Master of the Ordnance - Master of (the Crown's) Works, Engines, Cannons and other kinds of Ordnance for War since 1415
The Office of the Ordnance ... maintained a Department of engineers and surveyors responsible for harbours, ports, forts and their defences including guns.

The Ordnance, variously the Office and the Board, is the source for the Royal Engineers, the Royal Artillery and the Royal Fusiliers and the Carabineers, mounted fusiliers with short fusils. The Royal Engineers also spawned the Royal Signals and then Royal Air Force.

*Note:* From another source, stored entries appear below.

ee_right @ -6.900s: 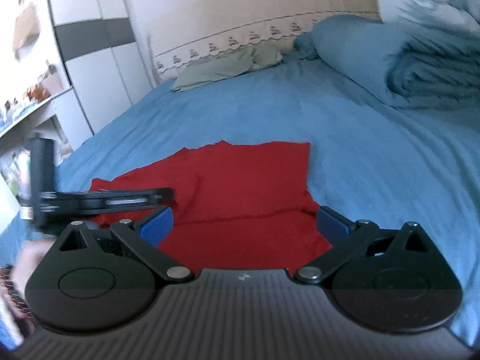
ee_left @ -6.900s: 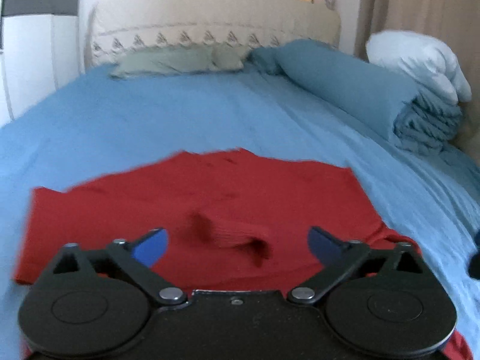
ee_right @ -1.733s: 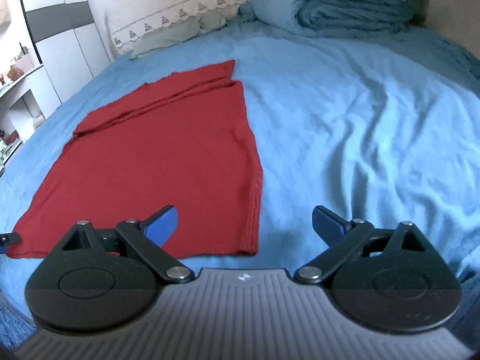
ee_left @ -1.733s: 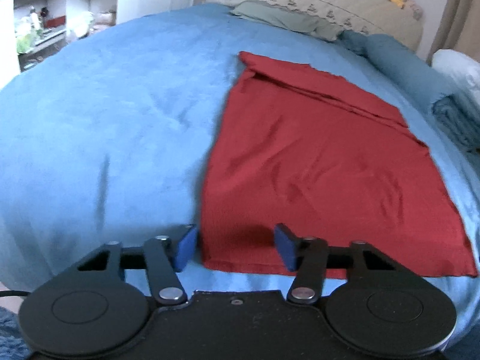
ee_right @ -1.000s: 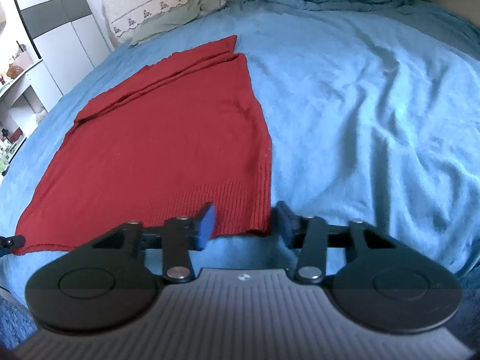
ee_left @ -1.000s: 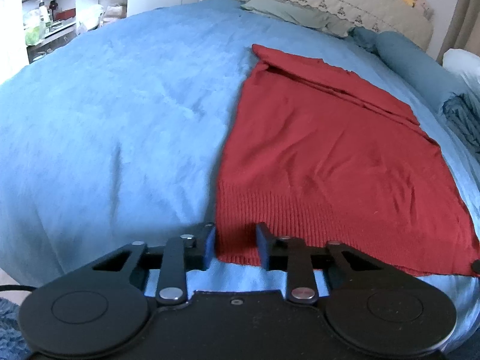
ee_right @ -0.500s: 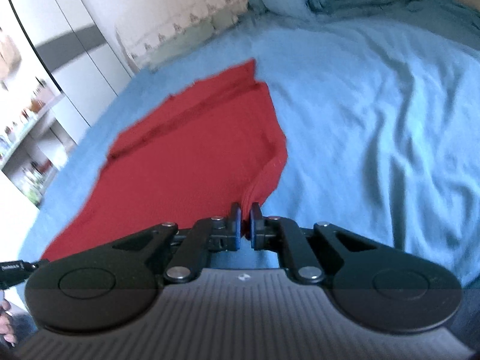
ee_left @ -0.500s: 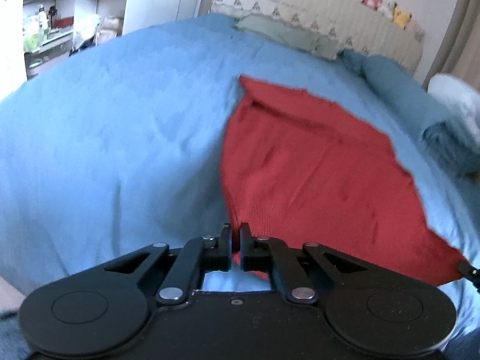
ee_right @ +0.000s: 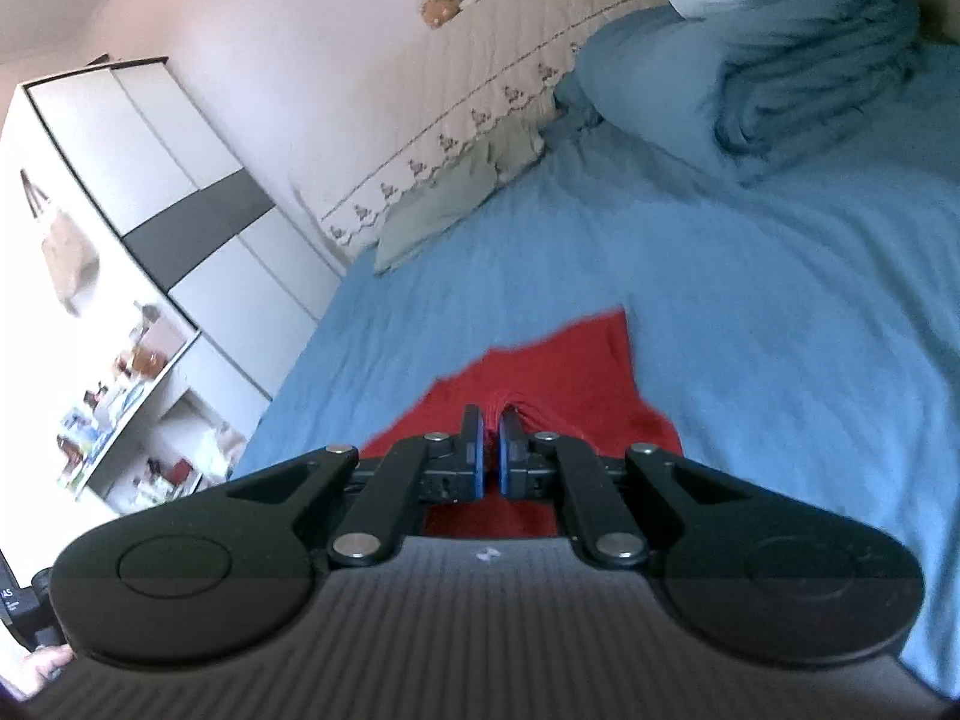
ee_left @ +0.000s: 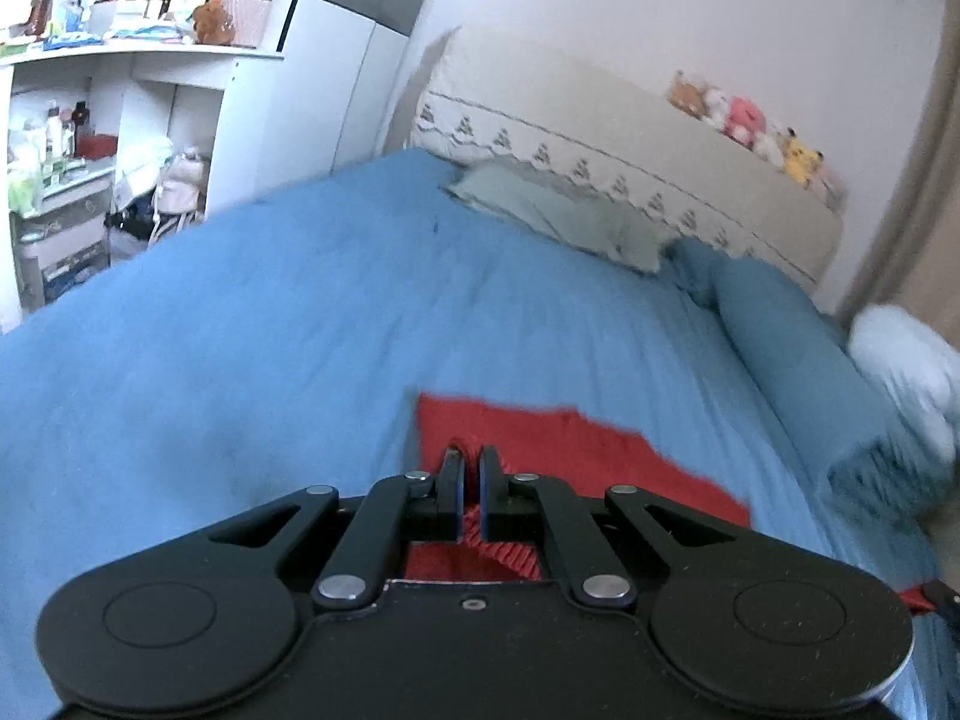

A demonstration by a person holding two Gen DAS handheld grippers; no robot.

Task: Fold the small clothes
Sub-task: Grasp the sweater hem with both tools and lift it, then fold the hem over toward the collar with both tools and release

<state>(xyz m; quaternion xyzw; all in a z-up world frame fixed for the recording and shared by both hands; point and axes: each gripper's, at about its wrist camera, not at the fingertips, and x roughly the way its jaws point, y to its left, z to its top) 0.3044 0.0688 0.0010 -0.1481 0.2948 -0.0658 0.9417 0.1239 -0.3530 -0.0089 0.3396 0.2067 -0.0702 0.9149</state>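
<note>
Between our left gripper's (ee_left: 471, 468) jaws sits the garment's (ee_left: 576, 450) hem, the rest on the bed (ee_left: 270, 330) ahead. Beyond lie a pillow (ee_left: 558, 219) and headboard (ee_left: 630, 138); shelves (ee_left: 90, 138) left, rolled duvet (ee_left: 798, 354) right.

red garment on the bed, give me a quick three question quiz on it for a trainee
1. True or false: the left gripper has its jaws shut on an edge of the red garment.
2. Multiple choice: what is between the jaws of the right gripper? A) the grey-green pillow B) a fold of the red garment C) nothing
3. Short answer: what does the red garment lie on, and what colour is it?

Key
1. True: ribbed red fabric is pinched between the jaws.
2. B
3. The bed sheet, blue.
</note>
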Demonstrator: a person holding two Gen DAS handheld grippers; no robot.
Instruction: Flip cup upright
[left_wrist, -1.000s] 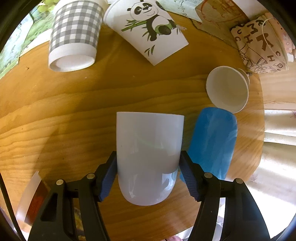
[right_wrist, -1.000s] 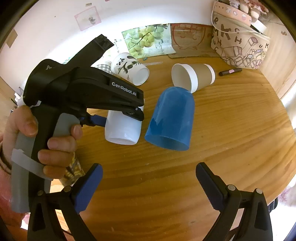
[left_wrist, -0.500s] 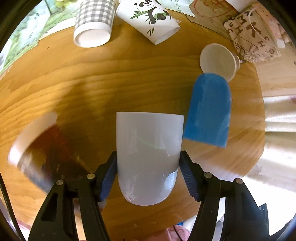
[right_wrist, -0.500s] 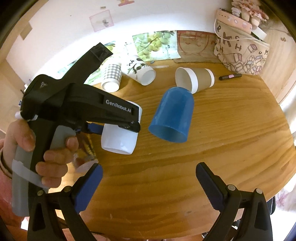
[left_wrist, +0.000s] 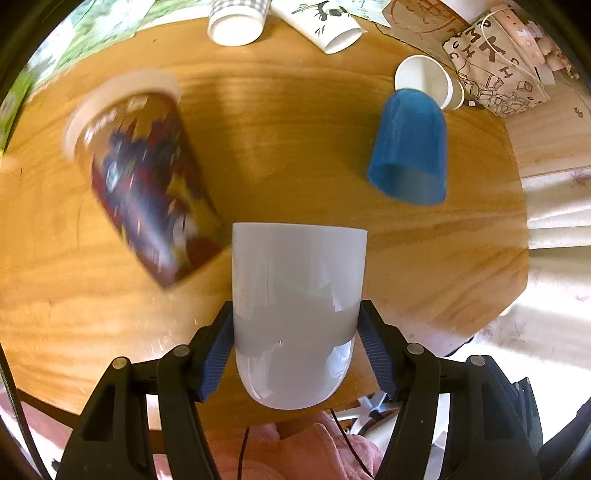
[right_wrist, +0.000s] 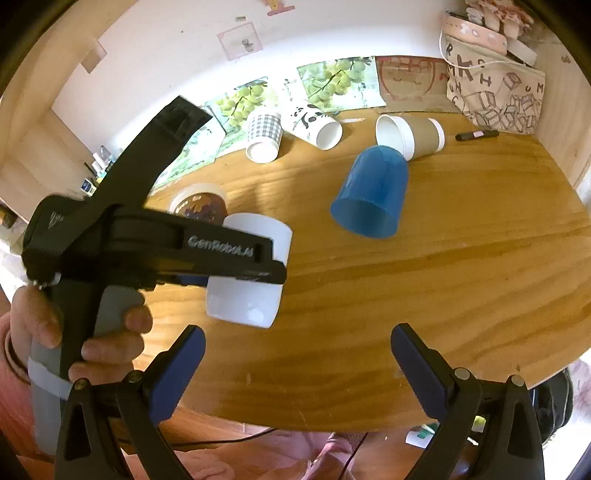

Given what the Government of the Day has severed from the Department of National Defence, including the Search and Rescue function then the DND is reduced, if applying traditional definitions, to assisting Public Services and Procurement Canada, previously known as Public Works and Government Services Canada, in:

the design of harbours, ports and forts and their defences;
the provision of lethal reaction forces
surveillance.

But....

Surveillance is inherently a continuous function requiring standing patrols and listening posts and those eat up manpower. Manpower that is in short supply in a 15,000 PY body.

Additionally

Intelligence in Canada is largely a civil domain, co-ordinated through the Office of the Commissioner of Intelligence who reports to the Governor-in-Council.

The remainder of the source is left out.